How to launch a new manufacturing line

Feb. 15, 2008
Consulting engineers can be great allies in expanding or changing your process, but only you can impress on them the unique needs of your company and your plant.

Competition in the food and beverage market grows more intense every day. The manufacturers that feed the world are being pushed to provide new products in a low-cost, fast and efficient method. As a result, the profits of successful food processors are heavily influenced by the performance of their manufacturing lines.

One common cause of low performance is poor equipment integration and commissioning. Poor project integration is commonly the result of picking the wrong project execution methodology.

Consulting engineers are working with food and beverage clients to meet the demand, designing and providing construction services for new production lines to meet stringent requirements for performance, high utilization and high efficiency.

While they may know the principles of engineering, they don't know your process or the unique needs of your company and your plant.
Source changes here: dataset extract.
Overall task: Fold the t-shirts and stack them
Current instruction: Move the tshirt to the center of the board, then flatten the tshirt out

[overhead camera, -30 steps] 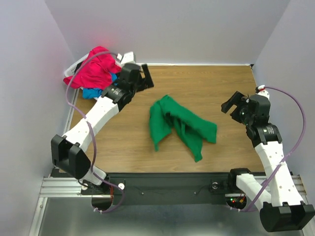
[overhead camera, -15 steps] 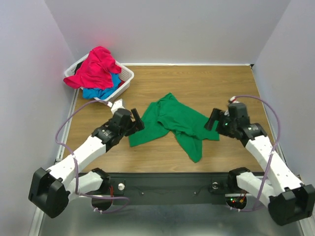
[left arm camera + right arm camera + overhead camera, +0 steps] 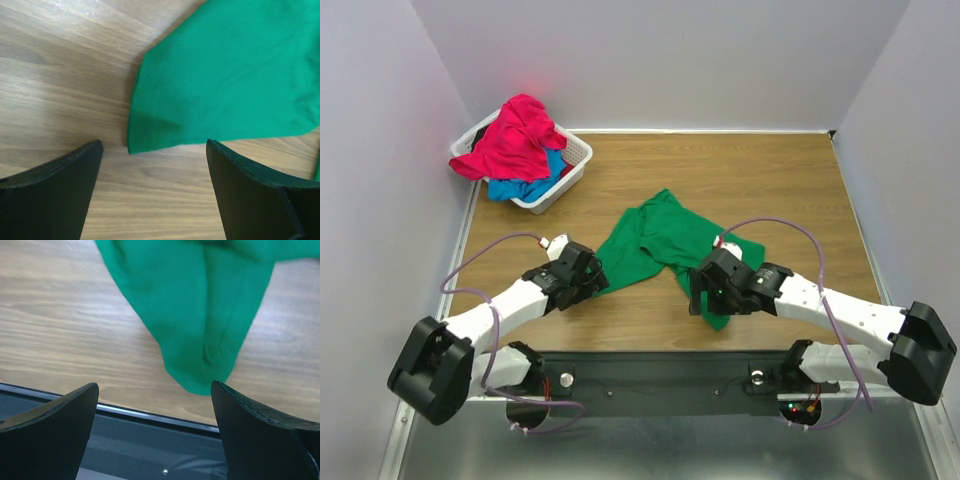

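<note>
The bright green t-shirt (image 3: 660, 245) lies crumpled and spread on the wooden table (image 3: 770, 180). My left gripper (image 3: 590, 280) is open, low at the shirt's near-left corner (image 3: 225, 75). That corner lies just ahead of the left gripper (image 3: 154, 150), with bare wood between the fingers. My right gripper (image 3: 705, 303) is open over the shirt's narrow near end (image 3: 200, 315), and nothing sits between the fingers of the right gripper (image 3: 154, 390). A pinkish-red t-shirt (image 3: 515, 135) and a blue one (image 3: 520, 187) are heaped in the basket.
The white slotted basket (image 3: 572, 160) stands at the back left corner. The table's near edge and the black rail (image 3: 150, 440) lie right below the right gripper. Grey walls close in the left, back and right sides.
Both arms have swung in from the table's sides and dropped low to the green shirt's near edge. The shirt's left part has been spread out to the left. Both grippers stayed open.
</note>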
The following is about what you need to understand and the choices you need to make to help those consulting engineers work their best for you.

When implementing new manufacturing line projects, the two ends of the execution spectrum are turnkey and design-bid-build (DBB). Each of these methods has advantages and disadvantages. Consulting engineers can advise and implement projects that have a variety of execution strategies. But the selection of the strategy ultimately is up to you. Here’s some help in finding the strategy that best fits your needs.

Is turnkey right for you?

Turnkey projects are those in which one vendor provides equipment, installation and commissioning services under one contract. This method replaces the need for in-house technical staff to manage capacity increases, plant upgrades and product changes.

Advantages include:

  • Fastest method for completing a standard project by providing opportunities to optimize parallel activities.
  • Provides owner with one point of responsibility.
  • Someone else can make equipment decisions for the inexperienced owner.
  • Useful if one manufacturer can supply equipment for the line.
  • Reduces administrative costs by combining the procurement process for equipment, line design, construction and commissioning.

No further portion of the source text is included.